19th Annotation Luncheon
September 10, 2014, 12:00 - 1:00pm
University Ministry Office, Lower Phelan Hall
The 19th Annotation Luncheon is the start of an opportunity to complete the Spiritual Exercises of St. Ignatius over the academic year through weekly meetings with a spiritual director. Past participants describe the experience as rewarding and transformative personally and professionally. A prior conversation is required before the exercises begin and the program begins with a luncheon. Fall 2014 retreat begins September 10 in Romero Room at noon. If you have any questions about this program please contact Donal Godfrey S.J. at firstname.lastname@example.org.
Applications are due by the end of August to Donal Godfrey S.J.
The Spiritual Exercises of St. Ignatius.
The Spiritual Exercises, which are at the center of Ignatian spirituality, grew out of Ignatius Loyola’s personal experience as a person seeking to grow in union with God and to discern God’s will. He kept a journal as he gained spiritual insight and deepened his spiritual experience.

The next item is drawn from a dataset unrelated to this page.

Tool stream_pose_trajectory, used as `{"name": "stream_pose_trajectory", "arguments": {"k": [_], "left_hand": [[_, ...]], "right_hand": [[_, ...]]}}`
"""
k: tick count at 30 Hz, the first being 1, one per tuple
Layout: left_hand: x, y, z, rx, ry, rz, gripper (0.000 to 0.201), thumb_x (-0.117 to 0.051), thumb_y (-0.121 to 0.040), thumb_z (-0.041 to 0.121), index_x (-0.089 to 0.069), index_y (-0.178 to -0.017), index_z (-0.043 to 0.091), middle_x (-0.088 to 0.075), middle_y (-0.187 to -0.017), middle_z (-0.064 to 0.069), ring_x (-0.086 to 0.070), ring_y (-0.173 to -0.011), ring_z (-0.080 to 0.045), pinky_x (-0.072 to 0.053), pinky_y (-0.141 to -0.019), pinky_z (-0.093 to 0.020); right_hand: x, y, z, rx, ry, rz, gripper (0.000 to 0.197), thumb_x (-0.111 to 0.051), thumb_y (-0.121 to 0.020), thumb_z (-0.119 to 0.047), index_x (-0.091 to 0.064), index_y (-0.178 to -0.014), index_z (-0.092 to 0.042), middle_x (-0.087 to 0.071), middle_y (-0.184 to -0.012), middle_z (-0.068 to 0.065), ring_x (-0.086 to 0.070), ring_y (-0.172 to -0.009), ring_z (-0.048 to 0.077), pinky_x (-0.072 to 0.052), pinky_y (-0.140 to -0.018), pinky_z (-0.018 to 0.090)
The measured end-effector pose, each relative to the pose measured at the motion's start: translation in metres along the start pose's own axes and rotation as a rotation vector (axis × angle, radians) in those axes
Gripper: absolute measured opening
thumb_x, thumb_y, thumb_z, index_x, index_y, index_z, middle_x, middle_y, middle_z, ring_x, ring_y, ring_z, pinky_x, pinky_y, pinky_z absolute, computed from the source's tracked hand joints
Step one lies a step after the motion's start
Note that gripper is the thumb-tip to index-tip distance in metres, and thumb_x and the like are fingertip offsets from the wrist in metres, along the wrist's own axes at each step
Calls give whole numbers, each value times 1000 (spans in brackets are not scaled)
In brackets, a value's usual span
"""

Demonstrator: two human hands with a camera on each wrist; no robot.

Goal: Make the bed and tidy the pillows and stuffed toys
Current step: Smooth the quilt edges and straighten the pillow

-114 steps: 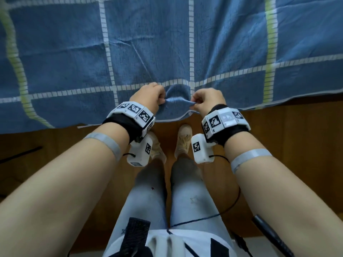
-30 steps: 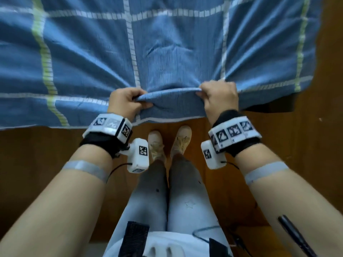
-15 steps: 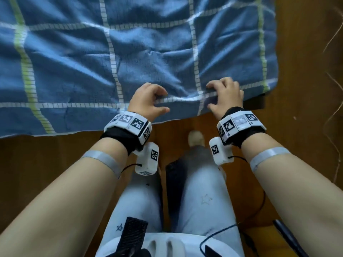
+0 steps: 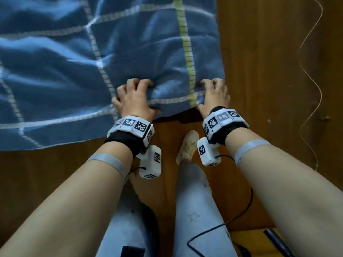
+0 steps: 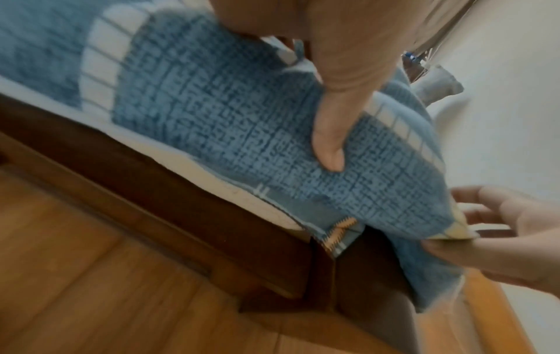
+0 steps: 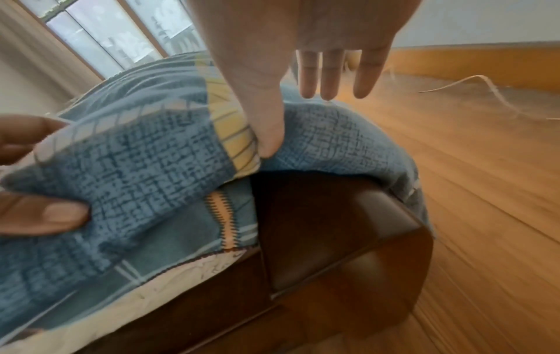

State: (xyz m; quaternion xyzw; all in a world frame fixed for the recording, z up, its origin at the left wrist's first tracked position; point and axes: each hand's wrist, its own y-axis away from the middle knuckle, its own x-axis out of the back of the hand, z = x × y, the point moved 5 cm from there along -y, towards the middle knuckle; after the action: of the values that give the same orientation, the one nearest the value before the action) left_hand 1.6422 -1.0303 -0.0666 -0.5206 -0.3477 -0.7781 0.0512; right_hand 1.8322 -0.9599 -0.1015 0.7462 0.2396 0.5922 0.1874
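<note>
A blue checked blanket [image 4: 92, 62] lies rumpled over the bed, its right corner draped over the dark wooden bed frame [image 6: 333, 227]. My left hand [image 4: 133, 97] grips the blanket's near edge, fingers curled on top and thumb [image 5: 330, 143] pressed against the front of the fold. My right hand [image 4: 213, 93] holds the corner at the yellow stripe [image 4: 187, 52], thumb [image 6: 266, 134] dug into the cloth and fingers over the top. The two hands sit about a hand's width apart. A white mattress edge [image 5: 212, 172] shows under the blanket.
Wooden floor [image 4: 278, 71] runs along the right of the bed, with a thin wavy cord [image 4: 311, 71] lying on it. My foot [image 4: 187, 145] stands close to the frame, and a black cable [image 4: 241, 210] hangs by my legs. A grey cushion-like shape [image 5: 436, 81] lies at the bed's far end.
Both hands let go of the fold they held a second ago, moved right along the blanket's edge and now grip it at the bed's right corner.
</note>
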Motion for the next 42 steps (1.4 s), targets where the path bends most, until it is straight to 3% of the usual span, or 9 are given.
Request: {"name": "stream_pose_trajectory", "arguments": {"k": [4, 7, 9, 12, 17, 21, 27, 33, 42], "left_hand": [[8, -14, -3, 43, 98, -6, 29, -73, -74, 34, -68, -101, 25, -64, -111, -2, -52, -114, -26, -35, -99, -42], [18, -5, -5, -30, 348, -8, 23, -75, -74, 19, -72, -95, 11, -65, -82, -4, -62, -76, -7, -48, -77, -20], [27, 10, -7, -86, 438, -12, 17, -74, -74, 11, -71, -91, 7, -61, -66, 9, -55, -58, 11, -39, -59, -2], [31, 30, -21, -116, 491, -44, 17, -74, -73, 4, -67, -85, 14, -60, -51, 31, -51, -54, 22, -36, -58, 2], [21, 52, -38, -105, 378, -126, 13, -76, -72, 8, -71, -84, 7, -60, -61, 16, -53, -57, 19, -38, -60, 0], [11, 57, -38, -69, 284, -92, 18, -72, -78, 12, -73, -95, 7, -67, -82, -7, -62, -81, -8, -37, -65, -5], [-12, 91, -42, 98, 367, -187, 24, -51, -94, 17, -67, -111, 12, -69, -110, -12, -63, -105, -26, -47, -90, -32], [41, 113, 23, -67, 362, -266, 25, -54, -91, 33, -65, -103, 15, -67, -91, 0, -60, -86, -15, -50, -84, -30], [202, 84, 240, -414, 295, -124, 28, -52, -90, 38, -57, -69, 20, -60, -71, 2, -54, -72, -17, -40, -60, -24]], "right_hand": [[9, -11, -12, 208, 90, -24, 29, -51, -86, -6, -59, -110, -21, -50, -122, 7, -42, -118, 28, -32, -98, 39], [20, -2, -10, 262, 21, -112, 28, -47, -89, -4, -62, -105, -21, -63, -113, 4, -50, -113, 28, -31, -97, 37], [26, 14, -5, 289, -38, -173, 20, -53, -89, -11, -63, -105, -20, -66, -111, 5, -55, -110, 29, -35, -97, 36], [26, 46, -2, 372, -86, -230, 18, -60, -87, -17, -65, -104, -16, -68, -108, 8, -59, -105, 30, -45, -92, 36], [3, 76, 0, 335, -41, -313, 20, -62, -87, -25, -65, -105, -19, -68, -107, 8, -59, -105, 31, -46, -92, 37], [-11, 76, 0, 246, 16, -323, 22, -57, -89, -23, -61, -111, -20, -64, -113, 9, -58, -108, 32, -48, -91, 38], [-16, 100, 10, 172, 90, -433, 6, -51, -90, -12, -50, -92, -18, -60, -113, 10, -56, -98, 27, -43, -75, 31], [88, 117, -8, 162, -113, -272, 19, -55, -89, -27, -61, -104, -18, -65, -111, 5, -60, -102, 23, -50, -86, 34], [343, 103, 1, 266, -108, 76, 16, -53, -88, -29, -63, -98, -22, -61, -95, 1, -61, -97, 23, -49, -82, 30]]}}
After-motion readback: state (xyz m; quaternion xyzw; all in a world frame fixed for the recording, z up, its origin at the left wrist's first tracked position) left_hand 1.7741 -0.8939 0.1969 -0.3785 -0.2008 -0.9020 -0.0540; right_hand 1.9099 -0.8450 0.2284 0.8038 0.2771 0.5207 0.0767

He added to these notes as he directed other people and discovered what “worked.” Eventually Ignatius gathered these prayers, meditations, reflections, and directions into a carefully designed framework of a retreat, which he called “spiritual exercises.” Ignatius believed that, just as one can use physical exercises to keep in good shape physically, one could use spiritual exercises to remain in shape spiritually.
One way to make these Exercises is in silence, full-time over one month. Another way to make is them over thirty weeks in a form known as the “19th annotation”. While each person’s experience is unique, below is a reflection from Tom Grossman, Associate Dean of Faculty and Research, School of Management faculty member:
My experiences in the 30 weeks of the "19th Annotation" retreat were transformative. I came out of these exercises with a richer understanding of who I am and what drives me personally and professionally; increased capacity for gratitude and compassion; and a greater willingness to stand up for things I believe in. The program provided a sometimes-demanding structure of activities that taught me many things, including the meaning of my own resistance to the structure. I was wonderfully supported by a spiritual director who helped me see myself in richer and more compassionate ways, and to notice and appreciate things that I habitually skip past. The director was able to bring to me centuries of Ignatian teachings and wisdom, and to give me a personal understanding of the term "God" that is uncontaminated by the ranting’s of the religious right. There were periods of joy, hard slogging, relief, bafflement, and ultimately a lasting calm. I'm very grateful to have had this opportunity.